Research: New steam method kills fungus that causes sudden oak death

Courtesy of the USDA

Steam cleaning might just be what the doctor ordered for sick oak trees.

Researchers at Dominican University in California have found a way to use steam sterilization to fight Phytophthora ramorum – a highly virulent pathogen that causes sudden oak death, according to the San Francisco Chronicle.

P. ramorum kills oak trees and has almost completely knocked them out in areas of California such as Big Sur, Jack London and China Camp state parks.

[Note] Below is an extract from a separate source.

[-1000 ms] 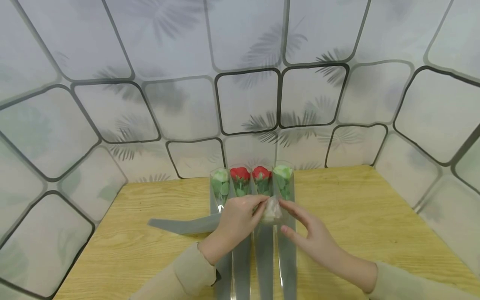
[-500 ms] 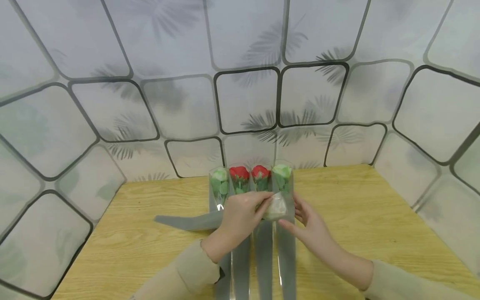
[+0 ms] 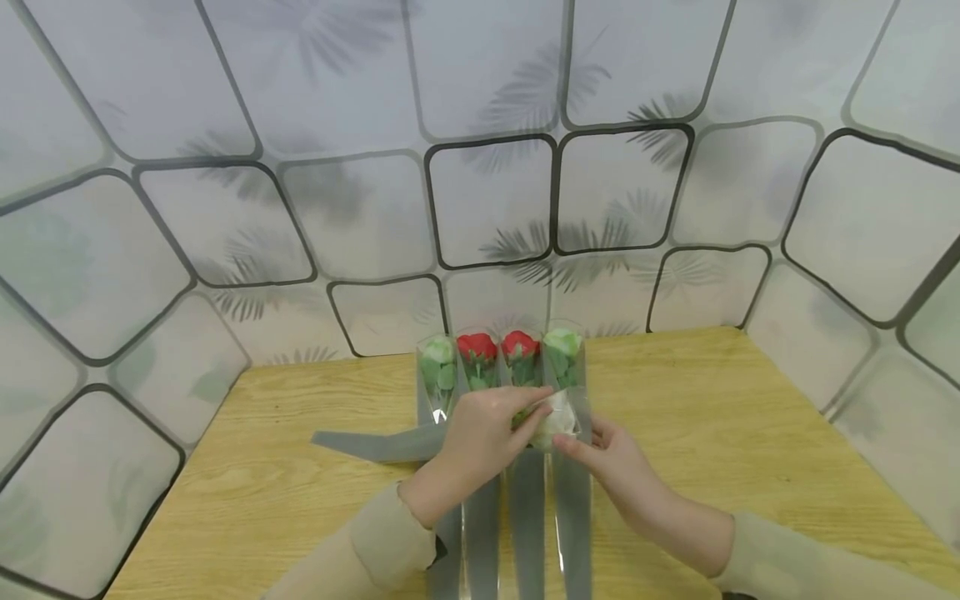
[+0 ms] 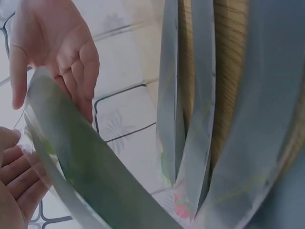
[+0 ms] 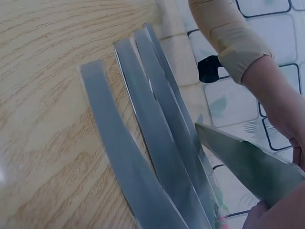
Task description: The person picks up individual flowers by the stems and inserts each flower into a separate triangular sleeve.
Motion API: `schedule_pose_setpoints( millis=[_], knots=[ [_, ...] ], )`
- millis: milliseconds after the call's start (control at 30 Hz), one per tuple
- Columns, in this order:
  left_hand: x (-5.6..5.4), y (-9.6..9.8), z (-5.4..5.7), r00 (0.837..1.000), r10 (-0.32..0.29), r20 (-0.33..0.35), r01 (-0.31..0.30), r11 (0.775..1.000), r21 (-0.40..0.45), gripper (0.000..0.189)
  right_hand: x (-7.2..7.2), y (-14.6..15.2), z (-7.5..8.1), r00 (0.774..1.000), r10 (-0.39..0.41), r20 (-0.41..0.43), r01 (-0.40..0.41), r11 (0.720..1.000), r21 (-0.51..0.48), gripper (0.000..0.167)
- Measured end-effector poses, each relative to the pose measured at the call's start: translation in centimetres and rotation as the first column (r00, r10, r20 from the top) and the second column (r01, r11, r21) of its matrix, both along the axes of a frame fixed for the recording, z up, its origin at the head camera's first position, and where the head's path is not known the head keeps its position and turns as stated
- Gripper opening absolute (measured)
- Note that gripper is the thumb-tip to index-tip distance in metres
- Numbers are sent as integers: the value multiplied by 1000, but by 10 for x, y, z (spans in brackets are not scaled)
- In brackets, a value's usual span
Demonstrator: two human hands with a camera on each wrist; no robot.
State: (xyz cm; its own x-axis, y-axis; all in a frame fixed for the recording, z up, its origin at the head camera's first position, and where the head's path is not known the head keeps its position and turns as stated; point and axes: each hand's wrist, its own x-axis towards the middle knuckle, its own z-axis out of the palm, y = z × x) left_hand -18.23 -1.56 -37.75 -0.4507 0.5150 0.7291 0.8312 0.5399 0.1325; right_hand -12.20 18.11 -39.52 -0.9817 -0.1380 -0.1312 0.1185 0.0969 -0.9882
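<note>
Held crosswise above the table is a white flower (image 3: 558, 419) in a clear-fronted grey flower sleeve (image 3: 360, 444), its narrow tail pointing left. My left hand (image 3: 483, 433) pinches the sleeve close to the flower head. Around the sleeve's wide end, my right hand (image 3: 626, 471) has its thumb in front and its fingers behind. From the left wrist, the sleeve's grey back (image 4: 90, 138) runs between my left fingers (image 4: 24, 181) and my right hand (image 4: 57, 43). The right wrist view shows the tapering sleeve (image 5: 243, 157) beside my right thumb and fingers, partly cut off.
Several wrapped flowers lie side by side under my hands: a pale green one (image 3: 437, 358) on the left, red ones (image 3: 477, 348) in the middle, another pale green one (image 3: 562, 346) on the right. The wooden table (image 3: 712, 417) meets a patterned wall covering (image 3: 495, 208).
My right hand has closed in on the sleeve's wide end, thumb now against it. The flower has shifted slightly right and its clear wrap has opened out. My left hand keeps its pinch.
</note>
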Motion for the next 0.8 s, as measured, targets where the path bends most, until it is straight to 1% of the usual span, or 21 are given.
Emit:
schedule_pose_setpoints(
  millis=[133, 200, 233, 267, 300, 333, 367, 400, 433, 467, 567, 633, 733, 767, 800],
  knots=[
    [-4, -6, -3, 999, -36, 35, 37, 999, -10, 25, 0, 0, -1, 1000, 11, -9, -11, 1000, -19, 62],
    [-8, -11, -5, 996, -38, 77, 40, 999, -31, 30, 0, 0, -2, 1000, 4, -2, -4, 1000, -21, 61],
    [-9, -14, -5, 992, -37, 119, 42, 998, -41, 33, 0, 0, -2, 1000, -1, 3, 1, 1000, -20, 60],
    [-11, -17, -5, 984, -37, 176, 47, 998, -52, 37, 0, 0, -3, 1000, -6, 11, 6, 1000, -20, 60],
    [-13, -21, -5, 970, -37, 240, 53, 997, -63, 40, 0, 0, -3, 1000, -15, 19, 15, 1000, -20, 61],
    [-15, -24, -5, 950, -34, 309, 60, 995, -76, 44, 0, 0, -3, 999, -19, 26, 20, 1000, -20, 61],
    [-17, -28, -6, 923, -30, 385, 68, 994, -86, 47, -1, 1, -4, 999, -26, 33, 26, 999, -19, 61],
    [-19, -31, -6, 891, -29, 453, 78, 993, -90, 50, -1, 1, -4, 999, -30, 38, 31, 999, -20, 62],
    [-21, -35, -6, 855, -31, 517, 92, 992, -92, 52, -2, 1, -5, 998, -36, 42, 37, 999, -21, 62],
    [-24, -39, -7, 824, -34, 565, 108, 989, -98, 54, -2, 1, -5, 998, -44, 45, 45, 999, -20, 62],
    [-30, -50, -11, 755, -43, 654, 156, 981, -116, 56, -4, 2, -8, 997, -57, 47, 58, 998, -15, 61],
    [-34, -57, -14, 721, -49, 691, 188, 974, -127, 57, -5, 3, -10, 997, -61, 49, 62, 998, -21, 60],
    [-38, -69, -18, 680, -33, 732, 226, 960, -166, 57, -6, 6, -14, 997, -51, 52, 53, 997, -47, 59],
    [-39, -73, -20, 668, -21, 744, 235, 955, -183, 57, -6, 8, -14, 997, -46, 58, 49, 997, -62, 60],
    [-40, -76, -21, 662, -10, 750, 246, 948, -204, 57, -6, 9, -15, 996, -48, 70, 53, 995, -80, 60]
  ],
)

So how do you steam clean a tree? Pretty much the same way steam has been used to sterilize greenhouse soil in the past – steam is pumped through a hose beneath a tarp that covers the infected soil. After about a half hour of pumping 122°F steam through the area, P. ramorum is eliminated, according to the Chronicle.

There still is more work to be done, but researchers from Dominican, the California Department of Food and Agriculture, the U.S. Department of Agriculture (USDA) and Oregon State University are working toward a commercial application of the technique.

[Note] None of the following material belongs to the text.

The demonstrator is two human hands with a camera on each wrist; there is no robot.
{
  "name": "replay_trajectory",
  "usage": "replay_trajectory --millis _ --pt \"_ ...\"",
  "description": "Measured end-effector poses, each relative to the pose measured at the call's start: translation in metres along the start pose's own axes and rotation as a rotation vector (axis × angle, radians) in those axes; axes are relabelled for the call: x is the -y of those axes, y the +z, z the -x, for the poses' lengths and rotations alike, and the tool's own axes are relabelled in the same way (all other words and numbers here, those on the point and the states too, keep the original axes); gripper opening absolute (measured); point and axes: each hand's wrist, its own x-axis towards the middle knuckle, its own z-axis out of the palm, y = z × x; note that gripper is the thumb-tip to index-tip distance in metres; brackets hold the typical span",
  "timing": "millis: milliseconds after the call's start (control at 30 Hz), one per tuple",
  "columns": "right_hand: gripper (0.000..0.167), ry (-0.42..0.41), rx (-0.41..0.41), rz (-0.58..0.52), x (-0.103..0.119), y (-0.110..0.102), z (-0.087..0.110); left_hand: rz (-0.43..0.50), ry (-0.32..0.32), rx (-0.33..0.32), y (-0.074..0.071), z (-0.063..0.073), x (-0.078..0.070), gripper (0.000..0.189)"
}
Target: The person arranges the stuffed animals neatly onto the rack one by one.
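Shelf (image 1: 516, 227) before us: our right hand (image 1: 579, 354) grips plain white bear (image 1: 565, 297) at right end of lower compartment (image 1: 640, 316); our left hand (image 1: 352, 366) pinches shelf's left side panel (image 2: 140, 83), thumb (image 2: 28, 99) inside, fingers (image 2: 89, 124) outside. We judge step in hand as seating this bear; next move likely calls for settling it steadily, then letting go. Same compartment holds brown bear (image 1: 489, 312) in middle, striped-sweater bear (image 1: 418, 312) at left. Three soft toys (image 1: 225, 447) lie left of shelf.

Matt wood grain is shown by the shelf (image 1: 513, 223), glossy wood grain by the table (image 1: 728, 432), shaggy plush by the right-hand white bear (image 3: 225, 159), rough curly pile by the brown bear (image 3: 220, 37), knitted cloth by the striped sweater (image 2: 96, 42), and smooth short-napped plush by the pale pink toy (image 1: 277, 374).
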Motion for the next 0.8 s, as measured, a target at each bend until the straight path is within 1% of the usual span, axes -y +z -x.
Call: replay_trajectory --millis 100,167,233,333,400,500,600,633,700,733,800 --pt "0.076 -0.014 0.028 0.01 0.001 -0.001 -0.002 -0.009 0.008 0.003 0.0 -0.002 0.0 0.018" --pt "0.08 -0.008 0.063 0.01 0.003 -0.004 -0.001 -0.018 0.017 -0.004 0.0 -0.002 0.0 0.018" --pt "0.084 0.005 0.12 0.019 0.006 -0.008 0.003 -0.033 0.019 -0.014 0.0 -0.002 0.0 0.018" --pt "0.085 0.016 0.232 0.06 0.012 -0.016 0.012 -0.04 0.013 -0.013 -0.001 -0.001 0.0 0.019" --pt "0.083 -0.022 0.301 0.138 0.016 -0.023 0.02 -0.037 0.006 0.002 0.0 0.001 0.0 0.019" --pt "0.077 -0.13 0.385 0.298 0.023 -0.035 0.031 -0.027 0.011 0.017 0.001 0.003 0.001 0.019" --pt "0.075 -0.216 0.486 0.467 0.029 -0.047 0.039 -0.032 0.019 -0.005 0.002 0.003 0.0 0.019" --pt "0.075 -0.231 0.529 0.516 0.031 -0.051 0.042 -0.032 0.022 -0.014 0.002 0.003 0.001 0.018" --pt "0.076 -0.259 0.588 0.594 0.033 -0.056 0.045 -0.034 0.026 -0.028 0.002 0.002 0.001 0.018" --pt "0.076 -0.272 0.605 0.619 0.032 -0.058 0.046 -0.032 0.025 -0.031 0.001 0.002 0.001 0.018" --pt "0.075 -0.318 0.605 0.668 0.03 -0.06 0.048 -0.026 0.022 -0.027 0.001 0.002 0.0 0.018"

P. ramorum has been killing oaks and tan oaks on the coasts of California since the early 1990’s, with other types of plants subsequently being found to be susceptible to the pathogen. More than 1 million trees have died from P. ramorum infection, according to the USDA.

The cause of sudden oak death was unknown until 2001, when scientists identified the water mold P. ramorum as the cause. The same fungus also causes ramorum leaf blight and ramorum dieback. It first was found in Germany and the Netherlands in 1993, according to the USDA.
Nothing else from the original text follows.